Please note — this isn’t a political post. It does emanate from a politician, granted. But this is not about Parliament or parties or point scoring.
It’s about young people, it’s about underlining issues and it’s about striving to address them.
That being the case, we’re not going to name the politician in question (or reveal his/her allegiances), choosing rather to focus on the message and our take on it.
That message, as shared on social media: ‘Just had a shocking case in advice surgery. Teenage girl waited a year for CAMHS. Then after 6 sessions she was told it was because she was 18. Then a 9 month wait for adult services. And now a 3 year wait for poss [sic] autism diagnosis. Utterly failed by system. Scandalous.’

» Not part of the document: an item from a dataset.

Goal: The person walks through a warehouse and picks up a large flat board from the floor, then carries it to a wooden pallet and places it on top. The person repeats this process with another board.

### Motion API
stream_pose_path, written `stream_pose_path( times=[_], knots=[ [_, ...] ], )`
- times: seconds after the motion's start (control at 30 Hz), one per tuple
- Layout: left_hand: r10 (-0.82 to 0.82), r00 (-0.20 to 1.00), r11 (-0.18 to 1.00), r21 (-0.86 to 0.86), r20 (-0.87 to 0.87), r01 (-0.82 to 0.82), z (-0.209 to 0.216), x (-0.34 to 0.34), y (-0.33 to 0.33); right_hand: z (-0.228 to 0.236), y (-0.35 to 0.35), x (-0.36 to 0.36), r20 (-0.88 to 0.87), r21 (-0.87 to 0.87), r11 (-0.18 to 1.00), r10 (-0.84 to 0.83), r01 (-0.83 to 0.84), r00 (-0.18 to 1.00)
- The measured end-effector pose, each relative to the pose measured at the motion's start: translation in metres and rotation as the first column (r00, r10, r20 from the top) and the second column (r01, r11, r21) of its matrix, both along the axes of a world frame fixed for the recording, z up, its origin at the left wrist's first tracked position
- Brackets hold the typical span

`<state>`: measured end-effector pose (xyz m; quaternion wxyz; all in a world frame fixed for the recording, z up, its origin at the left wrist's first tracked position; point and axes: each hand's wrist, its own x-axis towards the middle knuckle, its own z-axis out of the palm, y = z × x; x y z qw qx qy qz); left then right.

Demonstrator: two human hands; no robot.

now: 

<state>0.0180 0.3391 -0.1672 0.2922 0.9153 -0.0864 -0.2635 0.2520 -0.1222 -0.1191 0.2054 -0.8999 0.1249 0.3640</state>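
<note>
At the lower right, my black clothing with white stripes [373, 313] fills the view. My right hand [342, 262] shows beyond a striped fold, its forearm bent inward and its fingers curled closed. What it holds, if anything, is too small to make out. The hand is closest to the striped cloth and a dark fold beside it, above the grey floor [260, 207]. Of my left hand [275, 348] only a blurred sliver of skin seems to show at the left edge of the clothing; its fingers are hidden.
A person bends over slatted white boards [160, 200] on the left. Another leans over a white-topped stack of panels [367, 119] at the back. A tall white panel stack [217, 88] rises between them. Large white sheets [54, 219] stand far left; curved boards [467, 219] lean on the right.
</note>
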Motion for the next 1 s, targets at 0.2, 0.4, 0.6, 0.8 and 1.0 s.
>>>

Political loyalties aside, there can be no question here that this is neither ideal nor acceptable.
Young people’s problems worsening (in the previous post on our blog, Sleepwalking into a crisis of childhood, we wrote about ‘childhoods getting worse . . . social pressures greater than ever [and] issues intensifying’), it is far from controversial to state that the system is not operating as it should.
This is not to criticise, for it’s important to recognise that those on the frontline (professionals for whom we have the utmost respect) are working under conditions that, for one reason or another, impact upon those least equipped to deal with them (vulnerable young people and/or their families). Rather, this is to raise awareness of those issues in the hope that something can/will be done, to inform and educate those who find themselves stuck in the system and to underline that, for those who have lost hope, help is available and there are always options and alternatives.
In response to the matter in question, Dr Jon Goldin, who is, among other things, vice chair of the Royal College of Psychiatrists, outlined the need for a system that is ‘more coherent’, ‘less piecemeal’ and that avoids the ‘cliff edge’ that 18-year-olds too often encounter, when they’re no longer eligible for adolescent services and must face another long wait for treatment/support as an adult.
These are all things that we have taken into account at CPUK, where we understand all the issues and aim to provide a service that meets all needs and addresses all problems.
Cases such as the one outlined above are all too familiar to us here and we recognise that those who have struggled to access the appropriate support — those who have perhaps endured a long wait or been referred to the wrong person — often feel hopeless, powerless and frustrated, scared and upset as things begin to spiral out of control.
The CPUK referrals system varies, for all cases are different, but we always strive to make things as painless as possible and to provide answers quickly.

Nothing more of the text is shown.